I'm specifying an ancestor for the genera because genus names are so often ambiguous, and it doesn't hurt.

Issue 332 - Misspelling of Strigops habroptilus

First try to understand what's going on.

grep "Strigops habroptilus" r/ott-NEW/source/taxonomy.tsv
809432	|	512918	|	Strigops habroptilus	|	species	|	ncbi:57251,irmng:11435975

grep "Strigops habroptila" r/ott-NEW/source/taxonomy.tsv
5857013	|	512918	|	Strigops habroptila	|	species	|	gbif:2479236

It's not obvious which is right, without a knowledge of Latin. Wikipedia has -ilus; IUCN has -ila (mentioned in the Wikipedia article). IUCN asserts "Strigops habroptilus Gray, 1845 [orth. error in BirdLife International (2004)]". GBIF imports IUCN, and if I remember correctly GBIF also has significant smarts for correcting the gender ending of epithets.
My bet is on -ila because IUCN explicitly says that -ilus is an error.

Easier fix: in amendments.py, merge the two:

proclaim(ott, synonym_of(taxon('Strigops habroptilus'), taxon('Strigops habroptila'),
                         'gender variant', otc(62)))

Alternate fix: fix the name in align_ncbi in adjustments.py:

proclaim(ncbi, synonym_of(taxon('Strigops habroptilus'), taxon('Strigops habroptila'),
                          'gender variant', otc(62)))

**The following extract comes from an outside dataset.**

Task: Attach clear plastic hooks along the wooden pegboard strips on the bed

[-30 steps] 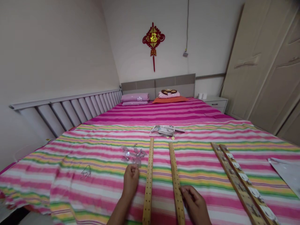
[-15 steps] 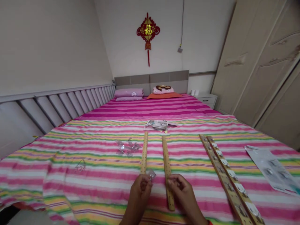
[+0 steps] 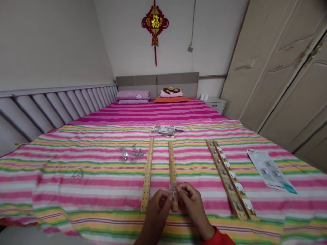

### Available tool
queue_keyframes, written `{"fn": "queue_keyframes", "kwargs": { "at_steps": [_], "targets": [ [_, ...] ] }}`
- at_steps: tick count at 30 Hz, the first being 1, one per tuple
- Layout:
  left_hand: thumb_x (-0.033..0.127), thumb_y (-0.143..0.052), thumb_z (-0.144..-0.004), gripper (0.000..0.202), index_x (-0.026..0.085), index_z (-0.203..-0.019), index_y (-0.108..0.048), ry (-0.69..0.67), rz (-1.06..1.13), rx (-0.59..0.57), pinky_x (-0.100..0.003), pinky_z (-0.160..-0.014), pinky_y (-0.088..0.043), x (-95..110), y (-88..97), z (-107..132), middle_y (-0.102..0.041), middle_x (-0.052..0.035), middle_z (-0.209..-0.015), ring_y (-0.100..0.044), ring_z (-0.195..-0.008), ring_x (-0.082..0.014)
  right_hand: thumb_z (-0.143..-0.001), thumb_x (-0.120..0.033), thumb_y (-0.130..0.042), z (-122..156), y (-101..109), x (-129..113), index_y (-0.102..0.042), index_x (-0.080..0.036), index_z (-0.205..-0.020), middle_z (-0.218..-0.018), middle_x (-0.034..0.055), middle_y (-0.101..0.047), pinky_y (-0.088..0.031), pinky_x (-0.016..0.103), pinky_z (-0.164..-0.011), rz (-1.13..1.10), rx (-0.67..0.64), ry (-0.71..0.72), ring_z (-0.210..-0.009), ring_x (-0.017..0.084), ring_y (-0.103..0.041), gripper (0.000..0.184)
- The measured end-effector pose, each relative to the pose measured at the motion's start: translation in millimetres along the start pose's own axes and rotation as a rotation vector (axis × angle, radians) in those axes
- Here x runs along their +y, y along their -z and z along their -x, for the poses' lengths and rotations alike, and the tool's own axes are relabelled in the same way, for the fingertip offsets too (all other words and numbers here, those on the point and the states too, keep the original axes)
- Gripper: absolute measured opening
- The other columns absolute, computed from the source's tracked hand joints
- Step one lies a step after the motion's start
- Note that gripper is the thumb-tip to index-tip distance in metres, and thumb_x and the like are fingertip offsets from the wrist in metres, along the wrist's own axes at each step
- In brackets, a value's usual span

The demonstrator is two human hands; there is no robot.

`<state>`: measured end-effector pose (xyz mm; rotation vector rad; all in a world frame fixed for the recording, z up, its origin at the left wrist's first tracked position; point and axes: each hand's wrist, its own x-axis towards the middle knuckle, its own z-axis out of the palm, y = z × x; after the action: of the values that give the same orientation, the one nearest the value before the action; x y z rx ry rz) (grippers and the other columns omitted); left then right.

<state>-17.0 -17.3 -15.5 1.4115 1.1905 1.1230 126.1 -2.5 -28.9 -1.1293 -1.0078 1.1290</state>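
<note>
My left hand [image 3: 159, 204] and my right hand [image 3: 190, 200] meet low in the middle, over the near end of two perforated wooden strips. Both pinch one small clear plastic piece [image 3: 172, 192] between the fingertips. The left strip [image 3: 147, 173] and the right strip [image 3: 172, 165] lie side by side on the striped bedspread [image 3: 76, 190], pointing away from me. A loose heap of the same clear pieces [image 3: 130, 153] lies left of the strips.
Two more wooden strips fitted with round shiny parts [image 3: 231, 178] lie to the right. A flat printed packet [image 3: 270, 168] rests at the far right, another opened packet [image 3: 165, 129] beyond the strips. A wardrobe [image 3: 286, 68] stands on the right, slatted rail [image 3: 51, 109] left.
My left hand left the heap of clear pieces with one piece and came to the middle. My right hand left the right strip and joined it. The view shifted, so everything sits further off.
</note>
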Motion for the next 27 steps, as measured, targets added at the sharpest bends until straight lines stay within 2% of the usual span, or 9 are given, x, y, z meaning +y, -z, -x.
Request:
{"fn": "queue_keyframes", "kwargs": {
  "at_steps": [5,10,13,19,27],
  "targets": [
    [0.051,-0.062,-0.072,0.033,0.018,-0.069,-0.058,0.099,0.089,0.105,-0.024,-0.057,-0.042,-10.6,-0.8,-11.5,-0.058,0.0013,-0.060,-0.056,-0.060,-0.0137,-0.065,-0.059,-0.069,-3.6,11.1,7.7,-0.058,-0.018,-0.064,-0.043,-0.0076,-0.043,-0.026,0.022,-0.042,-0.011,0.008,-0.044,-0.041,0.008,-0.036,0.043],
    [0.044,-0.068,-0.064,0.031,0.016,-0.073,-0.062,0.232,0.188,0.044,-0.024,-0.058,-0.043,-27.2,-10.5,-21.2,-0.064,-0.0008,-0.065,-0.057,-0.060,-0.0134,-0.064,-0.057,-0.070,-3.8,13.0,21.1,-0.057,-0.018,-0.062,-0.041,-0.0080,-0.042,-0.022,0.022,-0.040,-0.025,0.034,-0.093,-0.039,0.008,-0.032,0.041],
    [0.039,-0.070,-0.061,0.027,0.015,-0.071,-0.061,0.237,0.209,0.057,-0.026,-0.061,-0.045,-34.6,-15.5,-25.1,-0.067,-0.0032,-0.068,-0.060,-0.064,-0.0150,-0.063,-0.056,-0.071,-3.8,11.9,27.6,-0.059,-0.018,-0.062,-0.041,-0.0079,-0.042,-0.022,0.022,-0.039,-0.023,0.049,-0.107,-0.039,0.008,-0.032,0.040],
    [0.033,-0.068,-0.063,0.020,0.016,-0.068,-0.061,0.199,0.176,0.092,-0.029,-0.065,-0.048,-45.8,-17.3,-28.9,-0.067,-0.0028,-0.067,-0.063,-0.066,-0.0169,-0.059,-0.056,-0.073,-6.9,10.4,39.1,-0.062,-0.017,-0.060,-0.050,-0.0031,-0.052,-0.028,0.022,-0.042,-0.028,0.084,-0.078,-0.046,0.010,-0.038,0.041],
    [0.034,-0.064,-0.065,0.017,0.018,-0.065,-0.059,0.180,0.113,0.119,-0.026,-0.060,-0.047,-46.7,-19.9,-27.6,-0.064,0.0001,-0.062,-0.061,-0.060,-0.0149,-0.061,-0.053,-0.074,-5.2,8.6,42.5,-0.063,-0.016,-0.060,-0.055,-0.0008,-0.058,-0.039,0.025,-0.054,-0.036,0.090,-0.069,-0.053,0.013,-0.048,0.039]
  ]
}}
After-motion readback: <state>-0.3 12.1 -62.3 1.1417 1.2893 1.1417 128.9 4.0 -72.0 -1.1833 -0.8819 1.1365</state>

The latter leaves a synonymy behind, which is enough to cause the misspelled IRMNG node to align to it.

Issue 327 - nozaki vs nozakii, lamarckii vs lamarcki

First look at taxon 152136 (Cyanea) in the taxonomy browser to see sources for both nodes. citrea is from GBIF via ITIS; citrae is from WoRMS (and subsequently CoL, GBIF, and IRMNG - GBIF has both spellings). But it's not at all clear which is right.

Cyanea citrea Kishinouye, 1910 - ITIS (NOAA)
Cyanea citrae (Kishinouye, 1910) - WoRMS (URMO)

Cyanea citrae seems to be the misspelling, based on primary literature (found by Google Scholar searches of the two spellings). The best fix would be in align_worms since WoRMS is merged before GBIF and IRMNG:

proclaim(worms, synonym_of(taxon('Cyanea citrea'), taxon('Cyanea citrae'),
                           'misspelling', otc(63)))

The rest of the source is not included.